Detalhamento narrativo: mais é melhor

“Discordo totalmente” é muito forte para se escrever sobre o artigo do CF… então vou escrever “discordo brandamente”.

Estórias podem ter buracos no roteiro que passarão despercebidos ou não ao público. Pode também ser que estes buracos não sejam mesmo buracos, que haja uma explicação para um fato estranho, apenas o autor não viu necessidade em passar a explicação. Mas não estou entrando no mérito dos buracos de roteiro, embora ache que um bom autor deva tentar evitá-los, sempre que os identificar.

Quero falar é sobre esta parte do detalhamento na criação.

Há, deveras, quem se demore a criar diversos elementos, a trabalhar exaustivamente no cenário, etc, etc… E que depois reclama quando o jogador não dá valor ao esforço.

São chorões, se me permitem. Podemos até pensar nos motivos para que aconteça o caso…

A estória pode ser insossa mesmo, e então não há cenário rico que dê jeito.

Ou o mestre/narrador/sei lá gastou horas enchendo os ovos dos jogadores com todos os detalhes que ele criou, citando e explicando. Por exemplo: ah, vocês estão entrando em Matapreás. Os políticos neste município são muito incisivos, desde que, em 1935, a família Galheiras botou posse a seu filho, Francisco, como prefeito.
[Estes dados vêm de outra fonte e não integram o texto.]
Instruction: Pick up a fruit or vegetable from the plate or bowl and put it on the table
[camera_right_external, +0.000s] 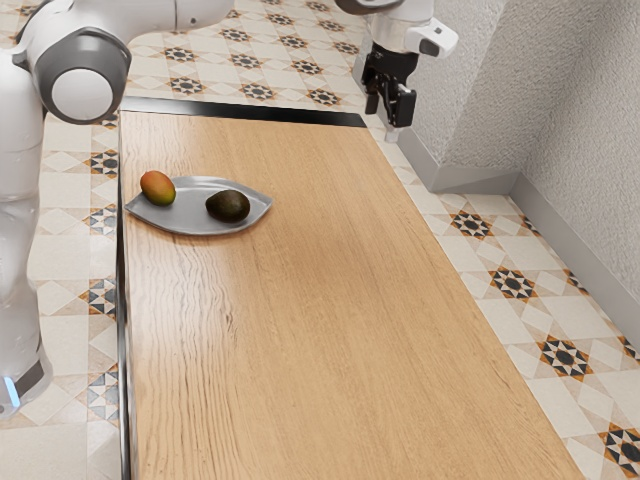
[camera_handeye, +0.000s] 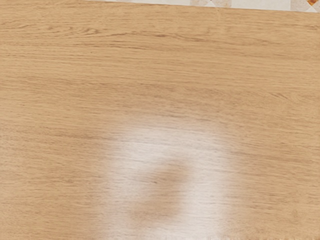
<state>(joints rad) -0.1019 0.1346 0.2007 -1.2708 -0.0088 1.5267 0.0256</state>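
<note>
Gripper (camera_right_external: 388, 116) spread, empty | wooden table (camera_right_external: 330, 300), grey plate (camera_right_external: 188, 218) | star-patterned tile floor (camera_right_external: 515, 310), rough pale wall (camera_right_external: 575, 120)

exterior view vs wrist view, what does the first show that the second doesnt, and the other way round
Exterior view: the mango and avocado on the grey plate, the arm, its gripper, the textured wall and the black strip at the table's end.

Wrist view: a blurred pale patch; I can't tell what it is.

Both: the wood-grained table and some tiled floor.
</note>
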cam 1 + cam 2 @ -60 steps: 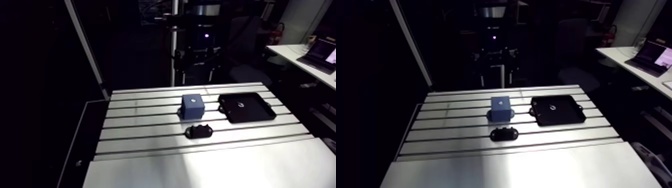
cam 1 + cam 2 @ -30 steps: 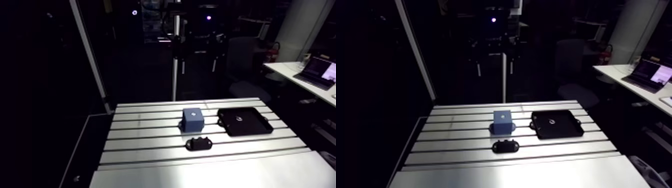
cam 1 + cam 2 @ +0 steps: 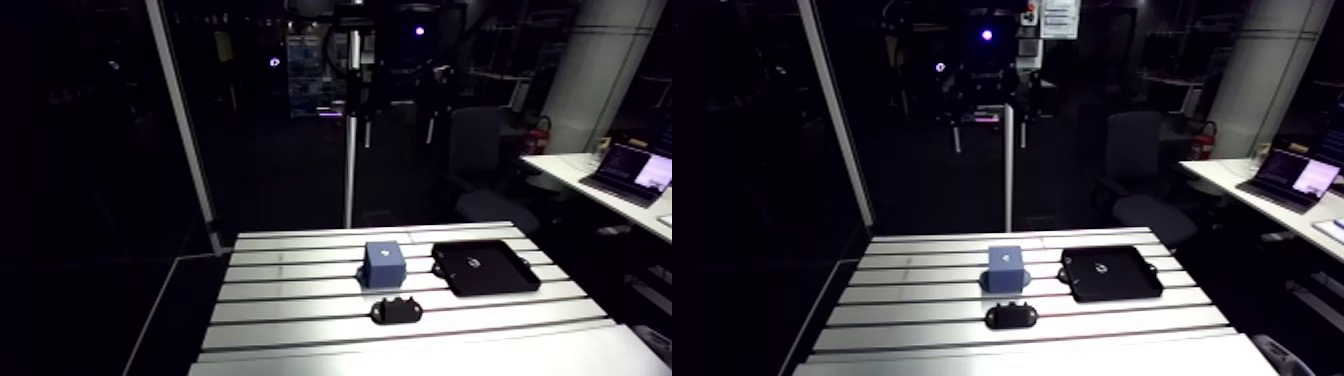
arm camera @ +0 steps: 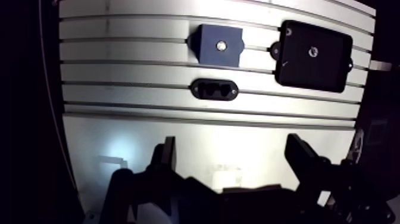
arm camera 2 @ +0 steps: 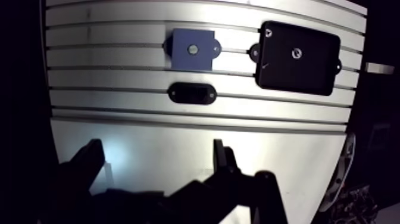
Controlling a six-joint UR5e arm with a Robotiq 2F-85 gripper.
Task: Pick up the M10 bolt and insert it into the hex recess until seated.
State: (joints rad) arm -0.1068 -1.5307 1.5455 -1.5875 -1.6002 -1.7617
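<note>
- Gripper: fingers spread wide, nothing between them. It hangs high over the plain, unslotted part of the table, touching nothing.
- Ahead of the gripper, on the slotted part: a small black fixture, lying along the slots, with two recesses in its top.
- Just beyond the fixture, apart from it: a blue block, with a bright round spot at the centre of its top. Cannot tell whether the spot is a hole or a metal piece.
- Beside the block, near but not touching: a shallow black tray.
- Bolt: a small bright piece in the tray, near its middle, well apart from the gripper. Too small to tell whether it stands or lies.
</note>
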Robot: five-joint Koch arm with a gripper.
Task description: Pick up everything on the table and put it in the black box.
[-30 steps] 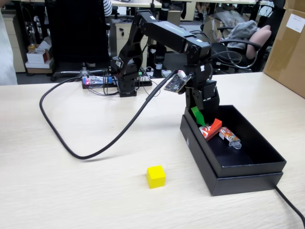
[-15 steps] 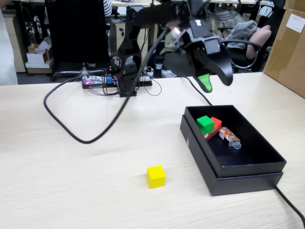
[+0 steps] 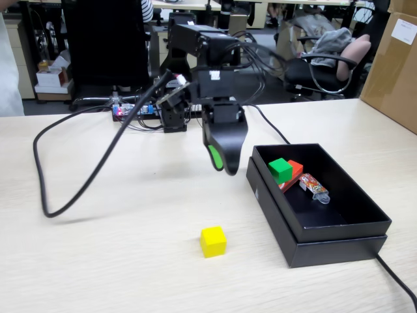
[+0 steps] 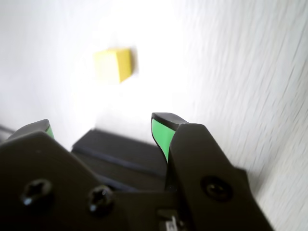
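The yellow cube (image 3: 213, 241) looks light and rigid, with flat smooth faces that may slip a little, so I judge the best hold is across two opposite side faces, centred. It is a small, plain, bright yellow block with sharp edges, sitting alone on the table (image 3: 98, 261), below and ahead of the gripper (image 3: 220, 156). The gripper hangs in the air with its jaws spread and nothing between them; the wrist view shows the cube (image 4: 113, 64) beyond the gap. Off to the gripper's side, the black box (image 3: 339, 231) holds the green cube (image 3: 281, 169) resting on the red packet (image 3: 292, 175).
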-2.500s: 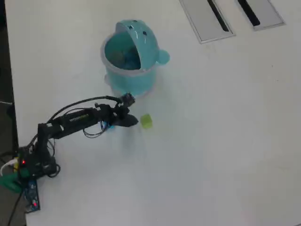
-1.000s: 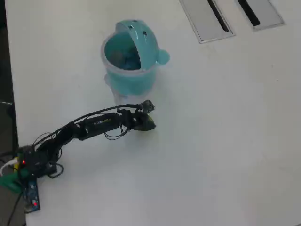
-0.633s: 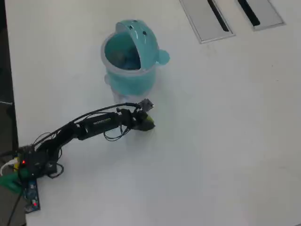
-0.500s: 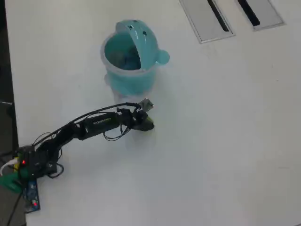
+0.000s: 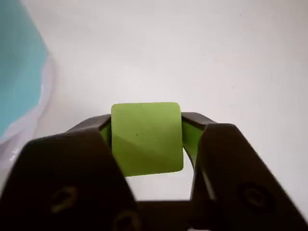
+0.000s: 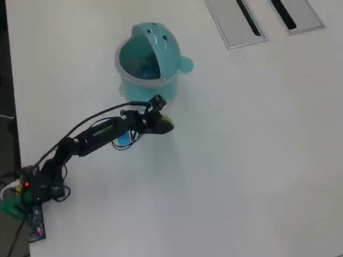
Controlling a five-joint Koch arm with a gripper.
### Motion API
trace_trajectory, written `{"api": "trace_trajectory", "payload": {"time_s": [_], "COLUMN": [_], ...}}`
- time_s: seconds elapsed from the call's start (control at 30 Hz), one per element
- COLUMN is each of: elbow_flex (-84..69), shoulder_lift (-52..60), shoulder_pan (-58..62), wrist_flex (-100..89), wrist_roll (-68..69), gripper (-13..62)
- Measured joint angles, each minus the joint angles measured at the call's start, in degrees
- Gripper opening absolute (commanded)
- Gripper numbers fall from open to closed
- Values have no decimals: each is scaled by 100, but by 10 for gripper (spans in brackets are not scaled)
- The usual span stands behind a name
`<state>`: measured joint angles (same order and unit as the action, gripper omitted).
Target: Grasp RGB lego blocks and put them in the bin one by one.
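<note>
Now that we have raised the yellow-green block (image 5: 146,138) off the table, our gripper (image 5: 146,144) clamps it, the bin (image 6: 148,88) just beyond, drop-in pending.

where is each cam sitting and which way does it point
Wrist view: rides on the arm just behind the gripper, looking along the jaws at the yellow-green block clamped between them, white table beyond, the bin at left edge.
Overhead view: fixed above the table, looking down on the whole arm, its base at lower left, the bin, and grey slotted panels at top.
Shared: block, bin and gripper.
</note>
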<state>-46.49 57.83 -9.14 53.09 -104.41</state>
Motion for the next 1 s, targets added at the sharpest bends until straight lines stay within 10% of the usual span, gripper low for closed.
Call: {"api": "trace_trajectory", "payload": {"time_s": [1.0], "elbow_flex": [800], "shoulder_lift": [1942], "shoulder_pan": [-2373], "wrist_flex": [211], "wrist_roll": [1652], "gripper": [103]}}
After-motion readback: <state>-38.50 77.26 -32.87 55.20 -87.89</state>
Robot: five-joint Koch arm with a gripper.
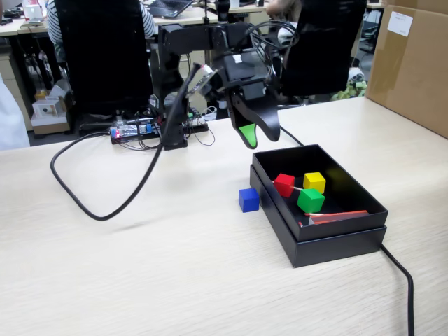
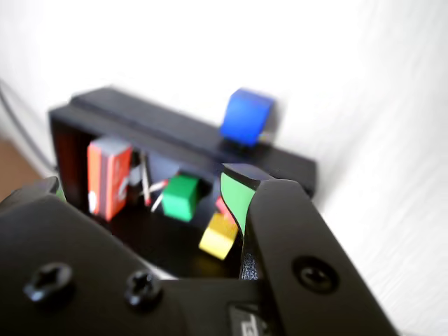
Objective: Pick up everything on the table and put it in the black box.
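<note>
The black box [image 1: 329, 241] sits right of centre on the table [image 1: 175, 273]. Inside it lie a red cube [image 1: 284, 184], a yellow cube [image 1: 314, 182] and a green cube [image 1: 310, 200]. A blue cube [image 1: 248, 199] rests on the table, close against the box's left wall. My gripper [image 1: 257, 136] hangs open and empty above the box's back left corner. The wrist view looks down into the box [image 2: 161, 129]: green cube [image 2: 182, 197], yellow cube [image 2: 218, 236], blue cube [image 2: 246, 115] beyond the far wall. The gripper [image 2: 143, 185] holds nothing there; its right finger mostly hides the red cube.
An orange matchbox [image 1: 336, 217] and loose matchsticks [image 2: 150, 183] share the box. A thick black cable [image 1: 91, 203] loops across the table's left; another cable [image 1: 402, 273] runs off front right. A brown carton [image 1: 413, 63] stands at the far right. The arm's base and circuit board [image 1: 133, 131] are behind.
</note>
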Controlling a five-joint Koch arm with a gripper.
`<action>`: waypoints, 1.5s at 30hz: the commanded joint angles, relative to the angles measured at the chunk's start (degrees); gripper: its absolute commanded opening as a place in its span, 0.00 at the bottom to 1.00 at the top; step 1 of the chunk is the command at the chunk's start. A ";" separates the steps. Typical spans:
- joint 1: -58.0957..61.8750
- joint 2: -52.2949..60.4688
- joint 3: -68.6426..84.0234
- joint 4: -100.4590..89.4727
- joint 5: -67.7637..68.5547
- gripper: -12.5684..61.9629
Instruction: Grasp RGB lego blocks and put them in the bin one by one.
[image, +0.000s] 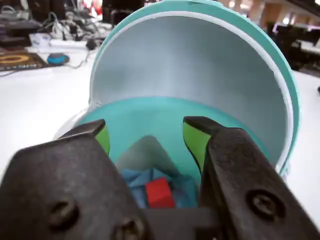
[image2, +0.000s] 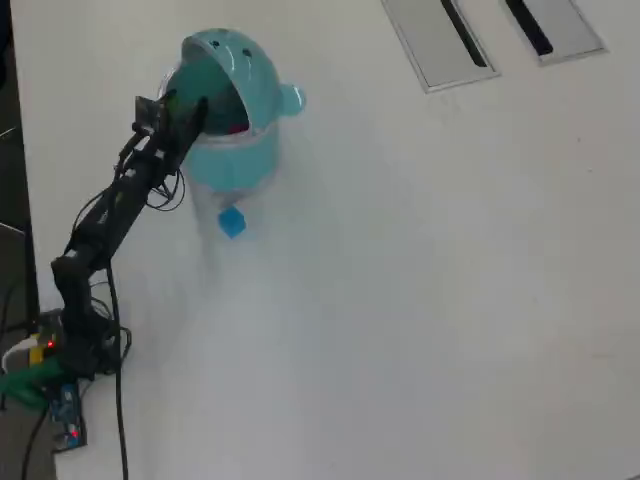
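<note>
1. White counter (image2: 420, 300), broad and bare apart from two flat grey slotted panels (image2: 440, 40) at the far edge in the overhead view.
2. Black arm (image2: 110, 220) reaching from its base at the lower left of the overhead view up to the bin.
3. Light-teal bin (image2: 235, 160) with domed lid (image: 200, 75) flipped up, mouth wide open; probably light and hollow, so likely to skid or tip if bumped.
4. Fingers (image: 150, 137) poised right at the bin mouth, spread well apart with green pads (image: 195, 142) showing, nothing held between them.
5. Red block (image: 160, 192) lying down inside the bin on bluish material, already delivered.
6. Blue block (image2: 231, 221) on the counter just beside the bin's base, apparently next: small, rigid, light, smooth plastic; best pinched across two flat opposite sides, squarely, to avoid slipping.
7. Yellow-green block: not visible in either view.
</note>
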 joint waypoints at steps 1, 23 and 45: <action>0.09 5.54 -0.97 -4.22 -0.44 0.53; 6.24 34.28 38.94 -4.39 0.09 0.53; 4.57 21.01 49.48 -2.81 0.35 0.57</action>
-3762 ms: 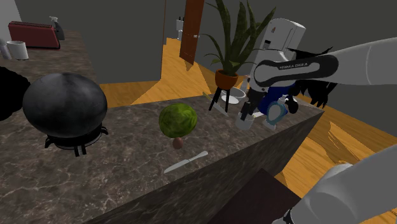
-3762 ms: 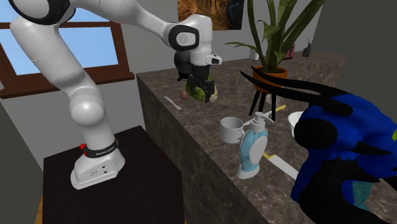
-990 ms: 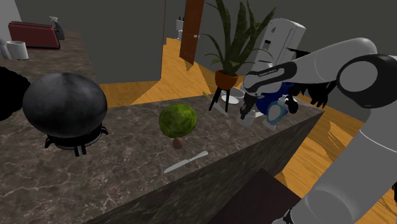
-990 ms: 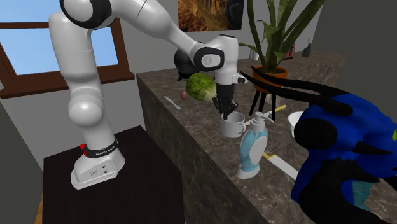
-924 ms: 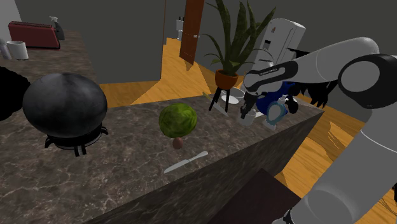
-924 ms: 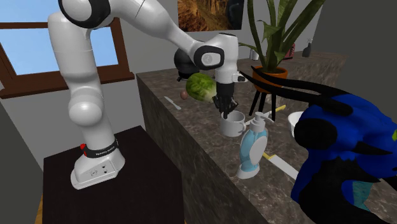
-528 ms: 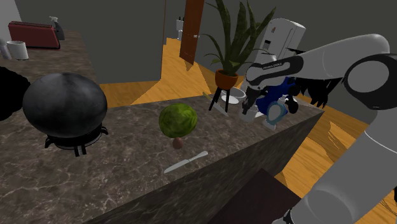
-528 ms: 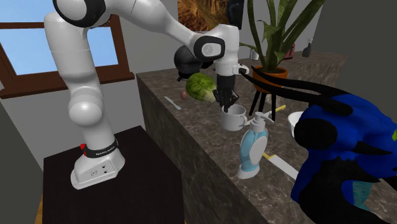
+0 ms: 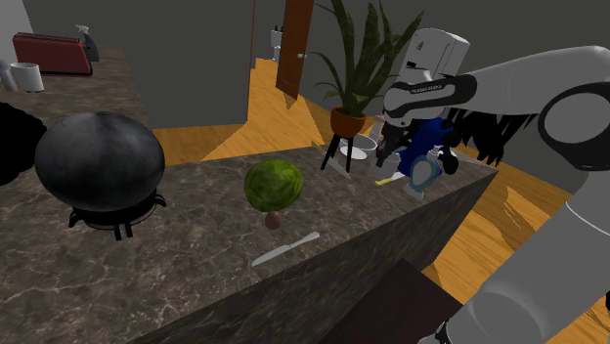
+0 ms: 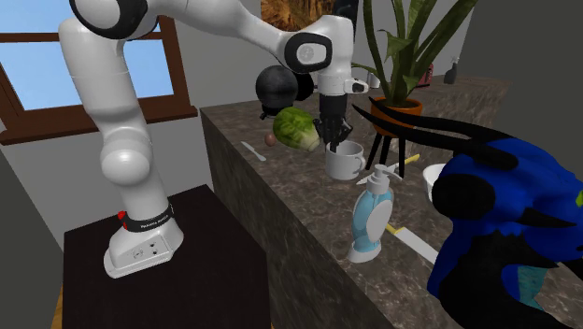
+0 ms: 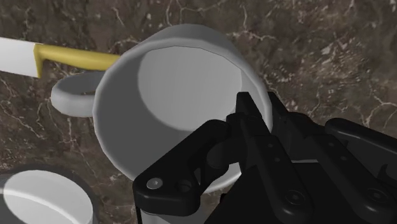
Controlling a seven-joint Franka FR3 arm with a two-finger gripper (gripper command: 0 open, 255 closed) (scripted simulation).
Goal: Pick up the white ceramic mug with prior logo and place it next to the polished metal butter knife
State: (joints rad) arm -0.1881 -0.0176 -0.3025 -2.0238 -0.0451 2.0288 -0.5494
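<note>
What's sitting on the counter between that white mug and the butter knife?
In the second exterior view, a green cabbage and a small brown lump sit between the mug and the knife, slightly off the straight line.

plain white for the mug (image 11: 178,89), shaded grey inside; all black for the gripper (image 10: 334,140); white with dark joints for the arm (image 10: 126,159); dark brown with thin pale veining across the marble counter (image 9: 196,264); mottled green on the cabbage (image 9: 273,184); glossy black on the round pot (image 9: 98,156); pale silver-grey on the butter knife (image 9: 285,248); light blue with a white pump on the soap dispenser (image 10: 371,220); yellow handle and white blade on the other knife (image 11: 63,57); blue and black on the spiky figure (image 10: 504,234); orange wood grain on the floor (image 9: 274,103); red on the toaster (image 9: 52,53)
</note>
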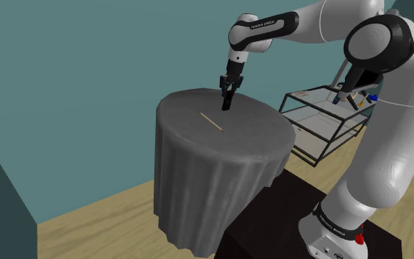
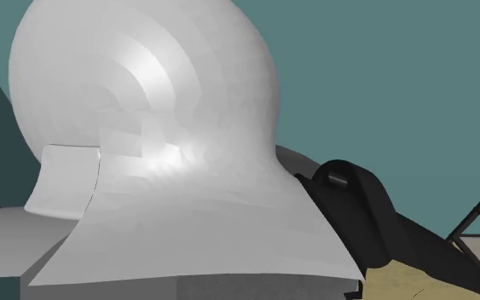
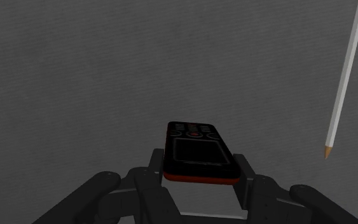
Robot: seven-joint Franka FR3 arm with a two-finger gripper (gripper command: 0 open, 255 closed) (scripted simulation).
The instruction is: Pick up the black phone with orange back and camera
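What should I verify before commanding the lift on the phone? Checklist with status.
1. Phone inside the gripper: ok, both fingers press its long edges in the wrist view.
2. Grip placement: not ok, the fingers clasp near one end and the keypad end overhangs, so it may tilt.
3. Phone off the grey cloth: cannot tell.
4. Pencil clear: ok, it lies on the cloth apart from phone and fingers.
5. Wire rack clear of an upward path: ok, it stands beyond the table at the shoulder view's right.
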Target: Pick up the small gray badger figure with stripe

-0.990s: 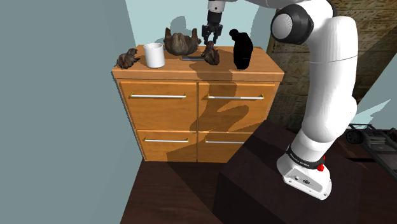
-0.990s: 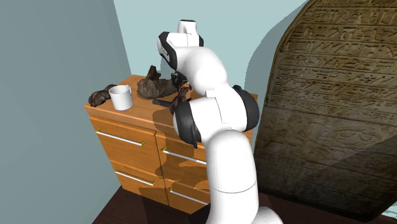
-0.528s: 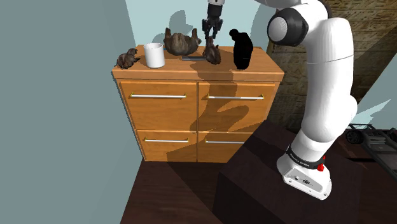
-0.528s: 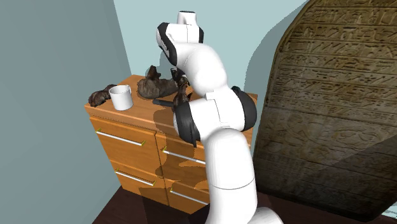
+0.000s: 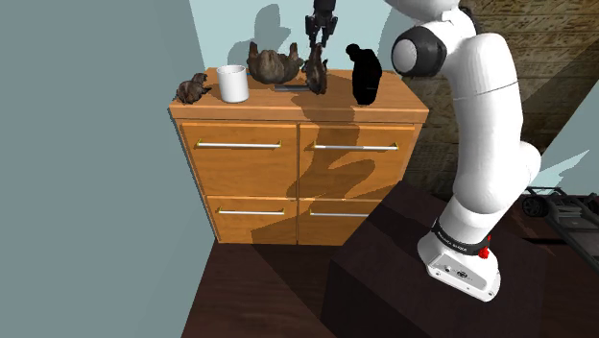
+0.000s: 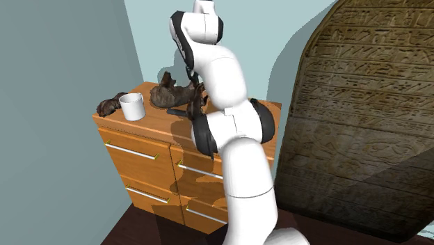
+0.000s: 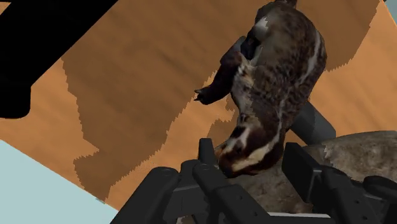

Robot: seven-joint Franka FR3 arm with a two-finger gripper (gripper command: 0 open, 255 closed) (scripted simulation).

Houveram 15 mandatos da família até agora, e o principal concorrente deles, neste ano de eleições, é o candidato popular Tucão da Oficina, homem tido como grosseiro e freqüentador da zona baixa da cidade… E tudo que os jogadores queriam era entrar, beber uma cerveja, passar um telegrama e sair da cidade!

Ou ele fez tudo direitinho, é uma boa estória e o cenário é aplicado com a moderação necessária, porém esperava ser carregado em triunfo pelos jogadores, em honra ao magnífico trabalho.

Bem… a primeira alternativa é natimorta. A segunda é entediante e a terceira está entre a carência afetiva e a impaciência.

Porém, e faço questão de afirmar, trabalhar bem o cenário, criando detalhes e minúcias, escrevendo e ordenando para tornar mais verossímil (não significa que perca a fantasia, apenas faz com que os elementos daquela  fantasia sejam coerentes entre si), faz diferença no impacto da estória, e muita. Se você entende bem o cenário que está narrando, sua narrativa será melhor. E os pequenos detalhes que você narra, que insere no jogo de maneira bem sutil, aos poucos serão notados pelos jogadores, quando eles começarem a reagir dentro do cenário com mais naturalidade a algo que só é natural naquele lugar.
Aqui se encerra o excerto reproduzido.